What this task involves: Restate word for word the line containing "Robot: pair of" and each line that follows it, through the last line below, and nothing else.
···
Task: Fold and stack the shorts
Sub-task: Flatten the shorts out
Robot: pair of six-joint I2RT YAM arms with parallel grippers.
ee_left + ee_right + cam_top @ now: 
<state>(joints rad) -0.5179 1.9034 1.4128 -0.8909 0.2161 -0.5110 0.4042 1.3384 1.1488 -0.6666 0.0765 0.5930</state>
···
Solution:
Robot: pair of six-joint I2RT YAM arms with parallel grippers.
ee_left + ee_right + cam_top @ now: 
<state>(joints rad) -0.5179 1.9034 1.4128 -0.8909 0.2161 -0.5110 0.4042 1.3384 1.1488 -0.6666 0.0765 0.5930</state>

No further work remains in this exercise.